== WHAT YOU NEED TO DO ==
Please print, exactly, only the lines in the entries below from the line that has "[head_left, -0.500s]" through the line that has "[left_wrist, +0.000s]". Pictures don't go in.

== DATA FOR PROCESSING ==
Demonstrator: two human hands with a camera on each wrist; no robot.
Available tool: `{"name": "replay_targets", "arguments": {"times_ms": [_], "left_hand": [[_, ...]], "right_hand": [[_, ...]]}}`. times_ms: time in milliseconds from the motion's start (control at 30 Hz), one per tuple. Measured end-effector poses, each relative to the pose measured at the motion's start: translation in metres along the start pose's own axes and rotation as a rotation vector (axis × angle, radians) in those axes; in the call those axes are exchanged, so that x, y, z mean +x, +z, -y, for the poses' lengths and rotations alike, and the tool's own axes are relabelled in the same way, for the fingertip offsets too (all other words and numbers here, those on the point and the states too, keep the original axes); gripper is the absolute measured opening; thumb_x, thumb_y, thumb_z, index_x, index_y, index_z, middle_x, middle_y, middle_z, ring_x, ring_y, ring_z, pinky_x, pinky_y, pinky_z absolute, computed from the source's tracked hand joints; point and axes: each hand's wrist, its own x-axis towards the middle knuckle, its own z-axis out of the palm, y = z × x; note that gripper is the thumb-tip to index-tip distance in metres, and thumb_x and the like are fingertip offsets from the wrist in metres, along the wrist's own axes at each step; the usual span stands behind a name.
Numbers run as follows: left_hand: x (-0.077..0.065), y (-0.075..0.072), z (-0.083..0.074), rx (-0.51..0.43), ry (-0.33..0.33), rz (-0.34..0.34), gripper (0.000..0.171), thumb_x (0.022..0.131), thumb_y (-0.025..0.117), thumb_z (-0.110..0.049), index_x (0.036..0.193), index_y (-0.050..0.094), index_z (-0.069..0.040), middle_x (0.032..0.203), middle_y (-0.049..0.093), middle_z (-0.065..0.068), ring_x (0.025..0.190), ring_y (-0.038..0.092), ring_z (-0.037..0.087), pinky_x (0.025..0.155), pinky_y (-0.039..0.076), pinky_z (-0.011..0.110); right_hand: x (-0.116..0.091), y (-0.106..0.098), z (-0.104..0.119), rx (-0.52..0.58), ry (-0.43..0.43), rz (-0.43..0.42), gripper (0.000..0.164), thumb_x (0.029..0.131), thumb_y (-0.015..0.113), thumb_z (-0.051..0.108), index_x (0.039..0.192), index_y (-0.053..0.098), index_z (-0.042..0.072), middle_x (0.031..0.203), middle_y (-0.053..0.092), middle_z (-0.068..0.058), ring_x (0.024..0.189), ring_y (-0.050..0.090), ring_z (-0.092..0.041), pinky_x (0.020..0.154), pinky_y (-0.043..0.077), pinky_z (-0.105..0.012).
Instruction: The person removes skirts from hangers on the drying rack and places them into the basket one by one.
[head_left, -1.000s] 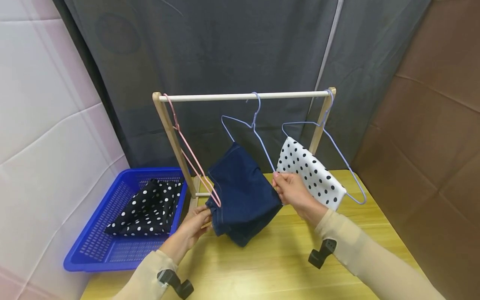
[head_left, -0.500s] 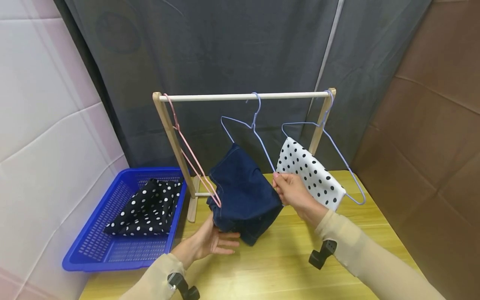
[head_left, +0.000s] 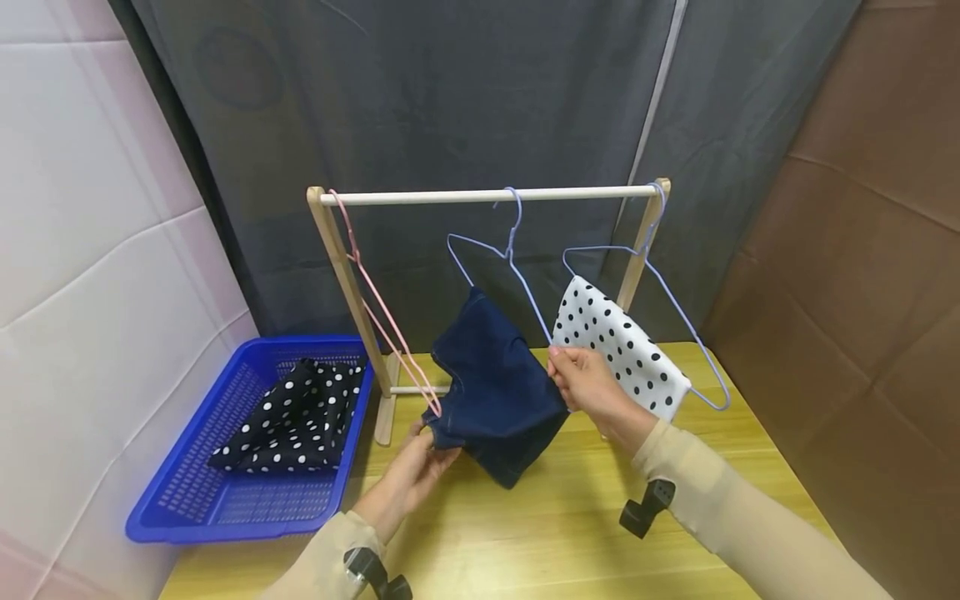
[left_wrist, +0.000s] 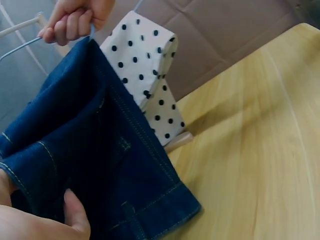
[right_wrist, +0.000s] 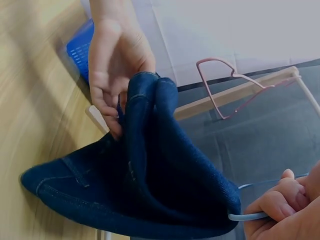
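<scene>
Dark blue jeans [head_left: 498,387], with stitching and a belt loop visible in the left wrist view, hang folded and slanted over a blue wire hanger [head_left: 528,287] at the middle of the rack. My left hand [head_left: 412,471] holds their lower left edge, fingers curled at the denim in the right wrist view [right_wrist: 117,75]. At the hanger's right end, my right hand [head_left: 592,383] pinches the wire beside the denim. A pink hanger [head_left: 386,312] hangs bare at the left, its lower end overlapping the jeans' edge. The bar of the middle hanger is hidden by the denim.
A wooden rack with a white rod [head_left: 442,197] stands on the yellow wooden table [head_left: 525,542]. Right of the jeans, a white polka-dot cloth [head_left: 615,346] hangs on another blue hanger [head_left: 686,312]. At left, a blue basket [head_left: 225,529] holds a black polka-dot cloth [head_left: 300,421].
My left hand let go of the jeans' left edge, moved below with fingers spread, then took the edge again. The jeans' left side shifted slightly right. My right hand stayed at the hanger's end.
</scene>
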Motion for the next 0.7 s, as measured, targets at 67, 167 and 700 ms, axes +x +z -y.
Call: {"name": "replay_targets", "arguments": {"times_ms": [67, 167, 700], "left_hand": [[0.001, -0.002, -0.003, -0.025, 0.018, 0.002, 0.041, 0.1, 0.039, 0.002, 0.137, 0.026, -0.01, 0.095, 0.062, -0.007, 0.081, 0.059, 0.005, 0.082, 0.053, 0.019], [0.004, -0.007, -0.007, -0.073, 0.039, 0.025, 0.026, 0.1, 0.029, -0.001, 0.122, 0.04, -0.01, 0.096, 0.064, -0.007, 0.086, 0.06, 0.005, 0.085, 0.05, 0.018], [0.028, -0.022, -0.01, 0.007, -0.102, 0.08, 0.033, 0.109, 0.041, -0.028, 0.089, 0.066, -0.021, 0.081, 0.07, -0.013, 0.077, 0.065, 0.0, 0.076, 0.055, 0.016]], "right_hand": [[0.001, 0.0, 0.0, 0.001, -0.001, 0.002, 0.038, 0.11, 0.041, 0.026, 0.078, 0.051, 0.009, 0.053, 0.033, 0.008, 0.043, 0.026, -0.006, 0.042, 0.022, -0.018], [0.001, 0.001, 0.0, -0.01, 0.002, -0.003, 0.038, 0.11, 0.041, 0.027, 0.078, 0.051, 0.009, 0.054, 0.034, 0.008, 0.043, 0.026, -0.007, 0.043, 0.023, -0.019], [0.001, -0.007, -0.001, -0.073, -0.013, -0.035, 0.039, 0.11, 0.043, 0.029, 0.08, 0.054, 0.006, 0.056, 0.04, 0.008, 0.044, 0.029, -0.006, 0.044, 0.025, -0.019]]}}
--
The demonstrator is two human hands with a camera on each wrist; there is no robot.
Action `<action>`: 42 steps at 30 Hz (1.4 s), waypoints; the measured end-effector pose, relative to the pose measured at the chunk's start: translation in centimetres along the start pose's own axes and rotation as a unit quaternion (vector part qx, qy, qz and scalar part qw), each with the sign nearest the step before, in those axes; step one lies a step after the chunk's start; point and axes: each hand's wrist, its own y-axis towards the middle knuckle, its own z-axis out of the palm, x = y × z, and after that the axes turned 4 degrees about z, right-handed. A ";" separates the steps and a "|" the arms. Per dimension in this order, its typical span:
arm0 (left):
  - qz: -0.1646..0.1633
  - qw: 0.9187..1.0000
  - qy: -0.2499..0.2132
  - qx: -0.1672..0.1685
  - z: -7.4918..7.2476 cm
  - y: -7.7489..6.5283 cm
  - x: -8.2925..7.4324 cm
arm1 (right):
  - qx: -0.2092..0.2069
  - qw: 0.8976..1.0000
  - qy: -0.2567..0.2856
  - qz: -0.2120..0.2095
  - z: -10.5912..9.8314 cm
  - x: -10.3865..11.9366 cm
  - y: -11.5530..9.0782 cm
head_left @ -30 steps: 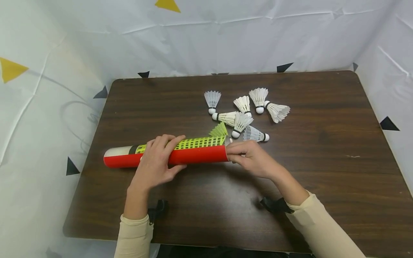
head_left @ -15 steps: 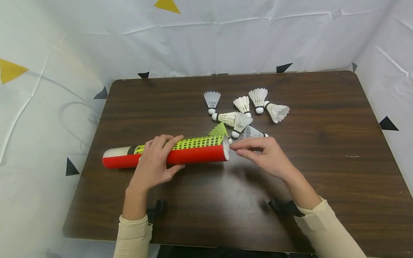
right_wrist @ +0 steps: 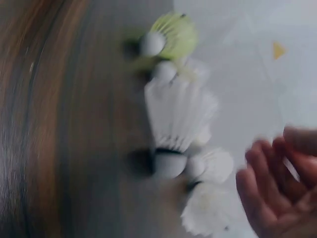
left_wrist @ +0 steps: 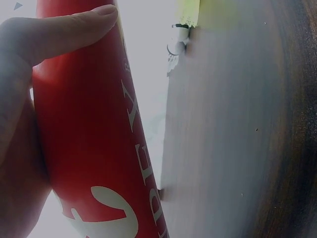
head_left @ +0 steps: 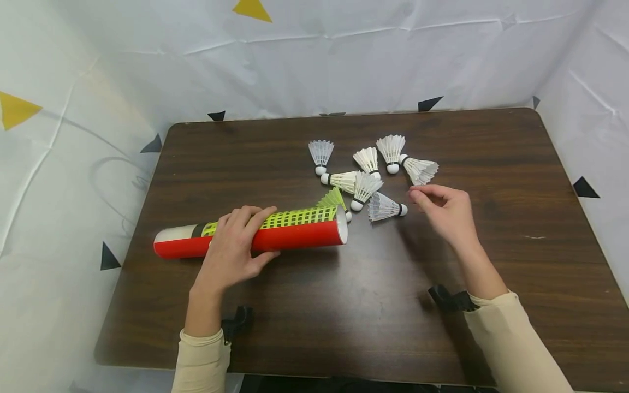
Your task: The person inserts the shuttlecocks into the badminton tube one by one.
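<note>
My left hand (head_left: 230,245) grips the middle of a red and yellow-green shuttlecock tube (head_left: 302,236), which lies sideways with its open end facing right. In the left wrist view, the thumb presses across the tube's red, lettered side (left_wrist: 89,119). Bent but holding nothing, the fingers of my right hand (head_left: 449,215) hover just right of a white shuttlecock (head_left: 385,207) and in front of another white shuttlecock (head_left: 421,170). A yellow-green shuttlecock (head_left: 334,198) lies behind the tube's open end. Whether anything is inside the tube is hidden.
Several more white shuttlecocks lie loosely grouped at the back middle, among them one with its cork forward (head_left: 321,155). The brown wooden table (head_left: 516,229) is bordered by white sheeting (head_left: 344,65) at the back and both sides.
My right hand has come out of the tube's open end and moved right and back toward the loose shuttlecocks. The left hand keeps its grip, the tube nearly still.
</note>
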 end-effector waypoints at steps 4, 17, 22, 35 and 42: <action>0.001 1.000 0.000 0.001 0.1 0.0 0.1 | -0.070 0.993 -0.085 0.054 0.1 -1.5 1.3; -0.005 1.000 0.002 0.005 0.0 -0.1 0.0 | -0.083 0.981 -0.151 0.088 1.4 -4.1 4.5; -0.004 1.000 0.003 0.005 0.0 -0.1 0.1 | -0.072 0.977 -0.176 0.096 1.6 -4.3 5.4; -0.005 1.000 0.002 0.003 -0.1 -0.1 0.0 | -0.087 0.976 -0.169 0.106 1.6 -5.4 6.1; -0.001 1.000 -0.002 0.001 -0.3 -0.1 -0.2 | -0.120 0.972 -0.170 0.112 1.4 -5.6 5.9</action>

== RESPONSE FOR THIS EXERCISE ==
[head_left, -0.500s] 
[head_left, +0.000s] 
[left_wrist, +0.000s] 

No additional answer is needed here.